HOW TO COMPLETE THIS TASK: Print the listing exactly as it stands. Skip every picture.

*** SUPPLIED INFORMATION ***

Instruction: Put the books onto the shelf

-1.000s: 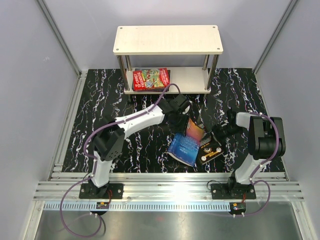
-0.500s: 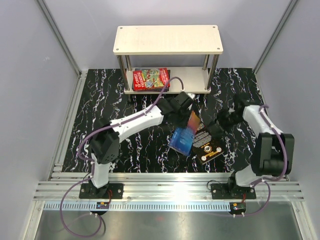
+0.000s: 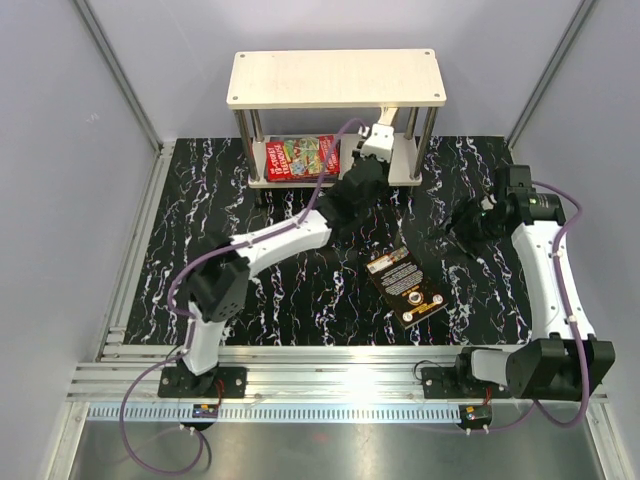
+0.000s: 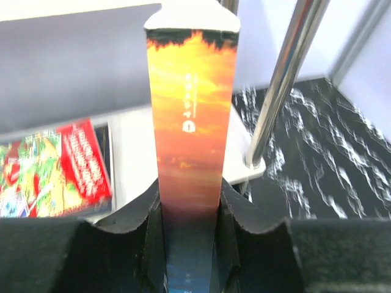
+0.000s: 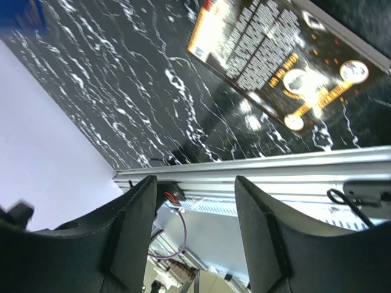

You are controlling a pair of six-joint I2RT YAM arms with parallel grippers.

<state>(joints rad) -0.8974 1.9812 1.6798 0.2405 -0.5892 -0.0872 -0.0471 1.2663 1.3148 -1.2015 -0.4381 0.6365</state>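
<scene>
My left gripper (image 3: 377,141) is shut on a thin book (image 4: 191,116) with an orange-to-blue cover, held edge-on. It reaches between the boards at the right end of the shelf (image 3: 335,78), beside a silver post (image 4: 278,91). The red book (image 3: 303,157) lies flat on the lower board (image 4: 131,143), left of the held book; it also shows in the left wrist view as the red book (image 4: 58,165). A dark book (image 3: 405,287) lies flat on the mat. My right gripper (image 3: 463,223) hangs open and empty to its right, above the mat. The right wrist view shows the gripper (image 5: 195,183) and the dark book (image 5: 287,55).
The black marbled mat (image 3: 250,290) covers the table between grey side walls. An aluminium rail (image 3: 330,380) runs along the near edge by the arm bases. The shelf's top board is bare. A blue corner (image 5: 21,12) shows at the edge of the right wrist view.
The left arm lifted the orange-blue book off the mat and carried it back to the shelf's right end. The right arm drew away rightward from the dark book, its jaws widening.
</scene>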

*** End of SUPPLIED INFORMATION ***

REPLY:
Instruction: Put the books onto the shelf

-1.000s: 
-0.500s: 
+0.000s: 
+0.000s: 
+0.000s: 

You are controlling a pair of six-joint I2RT YAM arms with parallel grippers.

<state>(joints rad) -0.8974 1.9812 1.6798 0.2405 -0.5892 -0.0872 -0.0471 1.2663 1.3148 -1.2015 -0.4381 0.6365</state>
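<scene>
My left gripper (image 3: 377,141) is shut on a thin book (image 4: 191,116) with an orange-to-blue cover, held edge-on. It reaches between the boards at the right end of the shelf (image 3: 335,78), beside a silver post (image 4: 278,91). The red book (image 3: 303,157) lies flat on the lower board (image 4: 131,143), left of the held book; it also shows in the left wrist view as the red book (image 4: 58,165). A dark book (image 3: 405,287) lies flat on the mat. My right gripper (image 3: 463,223) hangs open and empty to its right, above the mat. The right wrist view shows the gripper (image 5: 195,183) and the dark book (image 5: 287,55).
The black marbled mat (image 3: 250,290) covers the table between grey side walls. An aluminium rail (image 3: 330,380) runs along the near edge by the arm bases. The shelf's top board is bare. A blue corner (image 5: 21,12) shows at the edge of the right wrist view.
The left arm lifted the orange-blue book off the mat and carried it back to the shelf's right end. The right arm drew away rightward from the dark book, its jaws widening.
</scene>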

There is nothing else to the answer.